Ero in un periodo in cui le Serie Tv iniziavano a stancarmi. Un vero addicted, almeno una volta nella vita, ha sperimentato questo fenomeno: ne hai viste troppe e troppe tutte insieme, hai fatto indigestione. Non ti appassiona più niente, neppure quella Serie Tv a cui ti eri appassionato tanto. Poi escono le nuove proposte e ti sembrano poco emozionanti, nessuna storia riesce a prenderti e finisci per lasciare le puntate scorrere mentre fai altro. Poi improvvisamente salta fuori una serie spagnola con questo poster di presentazione dove i ladri stanno in tuta rossa con maschera di Dalì, tranne una che ti guarda con un’espressione come per dirti “ora ti frego” (e parlo di Ursula Corberò). Inizi a guardarla e ti frega, in effetti. La Casa de Papel è scritta da Dio e te ne accorgi subito, dai primi fotogrammi.
Non smetti più di guardare. Ma cosa ha questa serie di così speciale?
1) Idea
Una storia è buona quando parte da un’idea semplice e che, quando la senti, dici: “Sì, è questa“. L’idea alla base de la Casa de Papel è: “un gruppo di rapinatori prende in ostaggio la zecca di stato e inizia a stampare banconote”. Senti questa idea e ti dici che lo vuoi vedere. E, almeno per me, è la cosa più incisiva che si possa immaginare.
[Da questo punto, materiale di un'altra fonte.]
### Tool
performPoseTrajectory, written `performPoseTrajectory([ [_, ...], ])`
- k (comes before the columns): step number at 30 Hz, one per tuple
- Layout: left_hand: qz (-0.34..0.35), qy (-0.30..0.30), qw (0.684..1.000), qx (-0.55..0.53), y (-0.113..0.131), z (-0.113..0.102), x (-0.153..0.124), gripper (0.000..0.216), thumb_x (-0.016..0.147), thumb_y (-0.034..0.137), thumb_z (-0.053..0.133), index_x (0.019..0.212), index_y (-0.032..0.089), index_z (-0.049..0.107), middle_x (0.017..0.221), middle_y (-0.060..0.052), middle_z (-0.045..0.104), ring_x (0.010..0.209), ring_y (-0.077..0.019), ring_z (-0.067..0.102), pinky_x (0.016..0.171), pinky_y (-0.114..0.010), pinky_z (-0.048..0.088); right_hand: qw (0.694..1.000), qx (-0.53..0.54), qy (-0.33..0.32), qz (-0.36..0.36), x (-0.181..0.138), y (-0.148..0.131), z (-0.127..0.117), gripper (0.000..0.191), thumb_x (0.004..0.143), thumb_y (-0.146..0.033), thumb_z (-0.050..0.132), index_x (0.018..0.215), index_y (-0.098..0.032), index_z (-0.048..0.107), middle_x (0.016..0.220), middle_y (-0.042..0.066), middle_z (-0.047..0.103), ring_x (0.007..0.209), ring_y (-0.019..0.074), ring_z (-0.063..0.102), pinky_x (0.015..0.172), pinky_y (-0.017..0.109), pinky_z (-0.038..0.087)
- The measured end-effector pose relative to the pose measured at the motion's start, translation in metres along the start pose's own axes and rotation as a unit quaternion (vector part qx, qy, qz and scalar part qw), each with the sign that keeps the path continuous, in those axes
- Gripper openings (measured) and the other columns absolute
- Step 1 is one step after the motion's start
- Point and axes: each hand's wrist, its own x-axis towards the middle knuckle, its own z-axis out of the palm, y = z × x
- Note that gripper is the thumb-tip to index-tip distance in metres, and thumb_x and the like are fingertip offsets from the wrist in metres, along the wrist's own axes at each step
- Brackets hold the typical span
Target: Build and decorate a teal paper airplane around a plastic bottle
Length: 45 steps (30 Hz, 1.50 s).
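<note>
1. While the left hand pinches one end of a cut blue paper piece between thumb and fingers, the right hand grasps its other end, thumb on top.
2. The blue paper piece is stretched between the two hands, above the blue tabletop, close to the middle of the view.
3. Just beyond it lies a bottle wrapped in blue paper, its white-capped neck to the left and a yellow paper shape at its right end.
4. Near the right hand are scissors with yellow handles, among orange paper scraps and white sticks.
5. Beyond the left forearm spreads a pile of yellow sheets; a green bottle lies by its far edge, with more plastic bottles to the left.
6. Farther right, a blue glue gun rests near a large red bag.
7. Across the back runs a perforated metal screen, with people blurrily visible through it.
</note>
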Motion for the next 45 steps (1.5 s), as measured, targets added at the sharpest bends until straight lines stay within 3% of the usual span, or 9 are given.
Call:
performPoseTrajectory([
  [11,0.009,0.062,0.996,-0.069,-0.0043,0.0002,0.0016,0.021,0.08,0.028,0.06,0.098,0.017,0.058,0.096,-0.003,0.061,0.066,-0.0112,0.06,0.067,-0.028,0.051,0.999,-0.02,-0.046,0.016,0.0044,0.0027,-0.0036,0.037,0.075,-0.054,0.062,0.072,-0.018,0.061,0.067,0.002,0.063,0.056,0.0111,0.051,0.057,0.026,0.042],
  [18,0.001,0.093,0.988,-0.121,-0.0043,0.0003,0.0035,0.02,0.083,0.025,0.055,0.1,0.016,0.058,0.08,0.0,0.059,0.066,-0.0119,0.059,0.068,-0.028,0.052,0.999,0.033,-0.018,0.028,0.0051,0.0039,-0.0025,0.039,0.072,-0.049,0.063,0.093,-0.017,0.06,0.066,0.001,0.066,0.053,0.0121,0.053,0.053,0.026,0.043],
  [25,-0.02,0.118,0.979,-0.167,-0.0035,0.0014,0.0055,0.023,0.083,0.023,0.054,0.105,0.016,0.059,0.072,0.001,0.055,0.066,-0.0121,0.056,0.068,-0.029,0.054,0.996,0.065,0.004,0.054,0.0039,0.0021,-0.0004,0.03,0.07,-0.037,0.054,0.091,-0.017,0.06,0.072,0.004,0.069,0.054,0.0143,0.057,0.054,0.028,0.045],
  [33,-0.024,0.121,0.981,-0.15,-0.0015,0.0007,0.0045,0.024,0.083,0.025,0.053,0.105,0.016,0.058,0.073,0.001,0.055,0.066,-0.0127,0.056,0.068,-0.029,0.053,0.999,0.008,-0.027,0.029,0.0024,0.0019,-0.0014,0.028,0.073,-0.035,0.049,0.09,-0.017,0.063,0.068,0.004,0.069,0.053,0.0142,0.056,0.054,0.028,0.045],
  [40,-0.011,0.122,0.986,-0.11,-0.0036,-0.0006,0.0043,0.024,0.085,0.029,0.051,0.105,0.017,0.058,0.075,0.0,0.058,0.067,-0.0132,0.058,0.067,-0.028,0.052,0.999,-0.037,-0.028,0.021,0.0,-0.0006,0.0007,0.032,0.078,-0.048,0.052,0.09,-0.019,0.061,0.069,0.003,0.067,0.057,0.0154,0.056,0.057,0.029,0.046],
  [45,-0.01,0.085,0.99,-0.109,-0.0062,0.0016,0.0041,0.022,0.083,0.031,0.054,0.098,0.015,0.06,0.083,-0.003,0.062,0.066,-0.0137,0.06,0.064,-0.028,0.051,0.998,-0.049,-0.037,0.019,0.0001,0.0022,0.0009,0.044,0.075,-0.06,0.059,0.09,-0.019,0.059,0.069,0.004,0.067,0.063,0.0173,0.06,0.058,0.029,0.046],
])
Come dice il Professore, colui che ha architettato il colpo: puoi sacrificare tutta la tua vita lavorando per una paga da fame e poi morire. Oppure puoi rischiartela una volta sola, per il colpo della vita, e poi godertela. Coglie nel segno, ci abbiamo pensato tutti, in realtà. La rapina diventa rivolta sociale: perché devo rovinarmi la vita con un lavoro che odio per avere questi pezzi di carta?
Me li vengo a prendere. Non mi metto a fare il tuo gioco, mondo infame, non mi faccio usare. Mi ribello, mi prendo quello che posso o muoio provandoci. E, se ci riesco, me la godo.